Görmeden sevdim aylar boyunca, onu duyacağım, ona dokunacağım günleri bekledim, bekledim, bekledim. Beklemek bile güzeldi, aklıma esince konuşabildiğim, sevdiğim şeyleri hemen anında paylaşabildiğim biri vardı hayatımda. Unutmuştum kendimi; kendime mutlu olabilmek için bahaneler bulmam gerekmiyordu artık.
Ama ne yalan söyleyeyim, onu ilk gördüğümde büyük bir aşk doğmadı içimde. Hayatımın bundan sonra aynı olmayacağını, birbirimize bağlandığımızı biliyordum, biliyordum da yine de kalbimin sesini duyamıyordum. Hani çok sevdiğimiz zaman, atışı bile değişir ya, böyle midemize doğru bir şeyler patır patır patlar, içimizde çiçek açar ya. Öyle olmadı hiçbir şey. Ben dondum, içim hissizleşti. Bir şey söyleyemedim. Sadece “iyi misin?” dedim. Sonra daha fazla saçmalamamak için sustum.

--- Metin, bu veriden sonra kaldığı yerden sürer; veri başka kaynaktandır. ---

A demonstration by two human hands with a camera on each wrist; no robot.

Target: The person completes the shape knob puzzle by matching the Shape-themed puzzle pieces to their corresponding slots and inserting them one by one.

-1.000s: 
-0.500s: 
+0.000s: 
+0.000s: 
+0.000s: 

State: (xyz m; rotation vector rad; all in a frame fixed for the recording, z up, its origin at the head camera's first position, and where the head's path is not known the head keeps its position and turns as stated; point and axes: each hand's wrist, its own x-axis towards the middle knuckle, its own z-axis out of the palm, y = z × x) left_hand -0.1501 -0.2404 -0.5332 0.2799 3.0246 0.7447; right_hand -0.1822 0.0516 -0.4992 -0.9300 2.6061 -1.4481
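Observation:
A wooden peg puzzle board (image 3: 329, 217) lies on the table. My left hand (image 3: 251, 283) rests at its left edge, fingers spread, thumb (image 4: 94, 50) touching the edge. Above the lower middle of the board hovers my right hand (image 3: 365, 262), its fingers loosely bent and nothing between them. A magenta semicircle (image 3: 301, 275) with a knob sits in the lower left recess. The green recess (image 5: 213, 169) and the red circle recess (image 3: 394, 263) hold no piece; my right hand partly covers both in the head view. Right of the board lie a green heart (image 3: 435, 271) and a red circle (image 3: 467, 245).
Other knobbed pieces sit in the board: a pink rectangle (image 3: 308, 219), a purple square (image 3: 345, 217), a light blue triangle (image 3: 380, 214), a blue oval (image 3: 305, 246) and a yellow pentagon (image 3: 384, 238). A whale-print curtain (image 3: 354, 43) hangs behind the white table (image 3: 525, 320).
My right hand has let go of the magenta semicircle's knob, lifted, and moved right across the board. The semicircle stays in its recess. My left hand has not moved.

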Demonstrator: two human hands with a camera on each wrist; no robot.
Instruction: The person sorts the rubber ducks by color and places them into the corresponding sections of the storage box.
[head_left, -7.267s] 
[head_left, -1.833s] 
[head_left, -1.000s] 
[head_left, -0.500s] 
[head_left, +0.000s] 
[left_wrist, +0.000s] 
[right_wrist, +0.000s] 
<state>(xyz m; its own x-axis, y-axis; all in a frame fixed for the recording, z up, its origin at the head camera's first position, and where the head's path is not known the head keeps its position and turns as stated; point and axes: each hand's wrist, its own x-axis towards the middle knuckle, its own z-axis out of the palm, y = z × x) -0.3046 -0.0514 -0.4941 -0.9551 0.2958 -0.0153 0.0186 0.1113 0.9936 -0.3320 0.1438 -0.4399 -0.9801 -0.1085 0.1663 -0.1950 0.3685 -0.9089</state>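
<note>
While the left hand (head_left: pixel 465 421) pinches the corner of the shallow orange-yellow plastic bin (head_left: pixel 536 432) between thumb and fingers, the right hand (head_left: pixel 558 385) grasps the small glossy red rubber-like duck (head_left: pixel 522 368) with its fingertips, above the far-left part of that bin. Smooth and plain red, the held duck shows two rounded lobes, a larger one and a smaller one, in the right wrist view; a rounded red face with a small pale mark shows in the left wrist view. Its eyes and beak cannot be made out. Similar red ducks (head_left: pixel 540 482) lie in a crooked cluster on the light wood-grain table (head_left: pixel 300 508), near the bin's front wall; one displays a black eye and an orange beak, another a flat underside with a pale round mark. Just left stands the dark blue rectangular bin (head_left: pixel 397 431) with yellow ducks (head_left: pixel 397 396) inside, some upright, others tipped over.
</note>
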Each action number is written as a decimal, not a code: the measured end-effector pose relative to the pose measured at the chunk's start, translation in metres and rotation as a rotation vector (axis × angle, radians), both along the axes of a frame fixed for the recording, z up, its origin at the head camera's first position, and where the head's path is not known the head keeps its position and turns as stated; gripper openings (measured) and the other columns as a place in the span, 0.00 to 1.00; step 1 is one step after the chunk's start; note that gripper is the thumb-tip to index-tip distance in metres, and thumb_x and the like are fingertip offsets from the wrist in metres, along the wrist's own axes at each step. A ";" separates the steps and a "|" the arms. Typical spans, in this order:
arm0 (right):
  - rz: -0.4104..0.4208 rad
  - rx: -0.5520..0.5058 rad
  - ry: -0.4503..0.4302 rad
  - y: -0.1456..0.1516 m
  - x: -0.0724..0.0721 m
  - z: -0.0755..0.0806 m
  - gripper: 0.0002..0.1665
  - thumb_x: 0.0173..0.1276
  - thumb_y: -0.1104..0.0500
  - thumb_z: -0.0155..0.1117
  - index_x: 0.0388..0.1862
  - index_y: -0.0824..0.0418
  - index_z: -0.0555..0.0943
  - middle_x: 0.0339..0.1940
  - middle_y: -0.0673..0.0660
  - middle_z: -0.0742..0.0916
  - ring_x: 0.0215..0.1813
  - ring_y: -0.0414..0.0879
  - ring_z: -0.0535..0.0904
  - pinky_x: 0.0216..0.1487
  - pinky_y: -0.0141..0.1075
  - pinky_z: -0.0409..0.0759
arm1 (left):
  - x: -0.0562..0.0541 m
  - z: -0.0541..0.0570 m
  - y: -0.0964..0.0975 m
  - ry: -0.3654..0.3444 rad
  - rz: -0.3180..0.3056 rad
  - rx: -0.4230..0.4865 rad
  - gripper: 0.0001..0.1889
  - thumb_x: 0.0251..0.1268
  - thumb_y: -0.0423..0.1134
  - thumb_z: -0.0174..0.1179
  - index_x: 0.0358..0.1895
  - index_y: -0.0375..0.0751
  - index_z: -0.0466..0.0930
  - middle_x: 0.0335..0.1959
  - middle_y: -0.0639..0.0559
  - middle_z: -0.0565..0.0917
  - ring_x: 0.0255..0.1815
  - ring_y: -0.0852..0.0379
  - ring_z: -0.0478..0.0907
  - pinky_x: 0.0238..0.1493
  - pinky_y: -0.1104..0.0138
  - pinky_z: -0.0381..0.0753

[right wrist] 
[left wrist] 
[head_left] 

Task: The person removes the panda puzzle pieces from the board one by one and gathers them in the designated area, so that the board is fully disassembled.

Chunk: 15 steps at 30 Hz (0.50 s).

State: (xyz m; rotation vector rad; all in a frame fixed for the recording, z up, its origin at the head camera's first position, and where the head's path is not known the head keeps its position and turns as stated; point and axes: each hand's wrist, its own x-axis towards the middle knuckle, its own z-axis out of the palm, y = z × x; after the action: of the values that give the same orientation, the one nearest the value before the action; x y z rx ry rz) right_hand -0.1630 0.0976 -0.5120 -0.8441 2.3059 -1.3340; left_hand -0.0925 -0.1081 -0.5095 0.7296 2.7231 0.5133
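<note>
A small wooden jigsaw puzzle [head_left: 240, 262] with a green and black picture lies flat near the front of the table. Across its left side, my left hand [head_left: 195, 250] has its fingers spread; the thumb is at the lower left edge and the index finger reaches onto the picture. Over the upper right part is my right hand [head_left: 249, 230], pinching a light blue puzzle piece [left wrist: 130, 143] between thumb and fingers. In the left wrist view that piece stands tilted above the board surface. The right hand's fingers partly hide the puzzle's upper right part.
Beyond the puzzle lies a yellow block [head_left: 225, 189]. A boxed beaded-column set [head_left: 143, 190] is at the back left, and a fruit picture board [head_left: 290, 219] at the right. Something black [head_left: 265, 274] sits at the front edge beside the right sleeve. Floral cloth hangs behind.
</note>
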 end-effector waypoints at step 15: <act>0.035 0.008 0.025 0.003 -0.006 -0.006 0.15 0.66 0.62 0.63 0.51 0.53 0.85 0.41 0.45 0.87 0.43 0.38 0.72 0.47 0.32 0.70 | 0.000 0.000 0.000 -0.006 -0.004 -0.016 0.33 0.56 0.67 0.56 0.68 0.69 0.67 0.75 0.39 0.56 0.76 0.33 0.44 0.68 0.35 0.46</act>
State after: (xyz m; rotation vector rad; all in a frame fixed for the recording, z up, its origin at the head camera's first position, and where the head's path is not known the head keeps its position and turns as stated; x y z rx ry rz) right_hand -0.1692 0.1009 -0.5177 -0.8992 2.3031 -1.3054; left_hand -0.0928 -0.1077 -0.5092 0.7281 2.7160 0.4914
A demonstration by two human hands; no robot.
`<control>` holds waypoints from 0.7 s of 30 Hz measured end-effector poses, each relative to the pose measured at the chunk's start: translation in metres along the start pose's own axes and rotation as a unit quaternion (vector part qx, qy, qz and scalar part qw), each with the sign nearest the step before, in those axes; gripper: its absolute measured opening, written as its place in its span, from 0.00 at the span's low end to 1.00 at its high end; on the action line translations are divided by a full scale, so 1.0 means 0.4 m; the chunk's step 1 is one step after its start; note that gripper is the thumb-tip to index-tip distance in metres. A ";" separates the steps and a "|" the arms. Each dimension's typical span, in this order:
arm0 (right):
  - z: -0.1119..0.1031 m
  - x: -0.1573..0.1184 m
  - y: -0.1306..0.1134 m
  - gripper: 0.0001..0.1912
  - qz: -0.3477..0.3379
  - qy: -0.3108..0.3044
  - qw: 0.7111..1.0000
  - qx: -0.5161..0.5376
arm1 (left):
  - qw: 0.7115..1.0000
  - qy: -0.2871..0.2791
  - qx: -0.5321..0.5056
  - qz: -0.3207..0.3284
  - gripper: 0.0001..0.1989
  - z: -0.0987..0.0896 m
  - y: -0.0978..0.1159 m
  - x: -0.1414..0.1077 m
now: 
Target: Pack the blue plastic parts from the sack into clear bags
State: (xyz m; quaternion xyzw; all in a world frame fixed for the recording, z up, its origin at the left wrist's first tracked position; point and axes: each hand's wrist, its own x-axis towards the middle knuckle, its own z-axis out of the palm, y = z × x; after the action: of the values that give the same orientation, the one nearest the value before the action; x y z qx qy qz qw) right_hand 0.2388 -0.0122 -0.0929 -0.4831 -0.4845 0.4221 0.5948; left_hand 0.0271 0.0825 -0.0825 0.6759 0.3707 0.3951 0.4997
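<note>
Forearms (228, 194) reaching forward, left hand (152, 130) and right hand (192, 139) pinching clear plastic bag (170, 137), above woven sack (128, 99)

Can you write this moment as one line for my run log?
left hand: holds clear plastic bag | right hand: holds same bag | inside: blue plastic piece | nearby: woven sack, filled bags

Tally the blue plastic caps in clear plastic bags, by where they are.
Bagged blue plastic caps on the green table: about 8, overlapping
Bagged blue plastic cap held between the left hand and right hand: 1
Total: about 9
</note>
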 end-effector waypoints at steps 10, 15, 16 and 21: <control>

Keşke o konuşsaydı, bir şeyler söyleyebilseydi. Oysa gözlerini bana dikmiş bakıyordu sadece, bazen ellerini ürkekçe bana doğru uzatıyor, sonra aniden çekiveriyordu. Korkuyor muydu benden? Ne yapabilir, ne diyebilirdim ki ona; gözleri böylesi sevgi ve merhamet dilenirken, “hadi sen yoluna, ben yoluma” mı demeliydim, “olmayacak bu iş, zorlamanın lüzumu yok” mu? Alsam onu, dayasam göğsüme, çeksem içime mis kokusunu belki tüm buzlar eriyiverecek kendiliğinden. Ama yapamıyorum işte, uzatamıyorum elimi. Bu hep böyle mi oluyor yani, bizi hiçbir şey beklemeden sevenleri sevmek hep mi imkânsız oluyor? Aslında korkuyorum ondan, çok korkuyorum. Bunca yara-bere, kir-pas, böylesi acılar içinde ona güzel, temiz, saf ne verebilirim ki?
Unuttum ben masumiyeti, bana her şeyi yeni baştan öğretmeye hazır mısın bebeğim?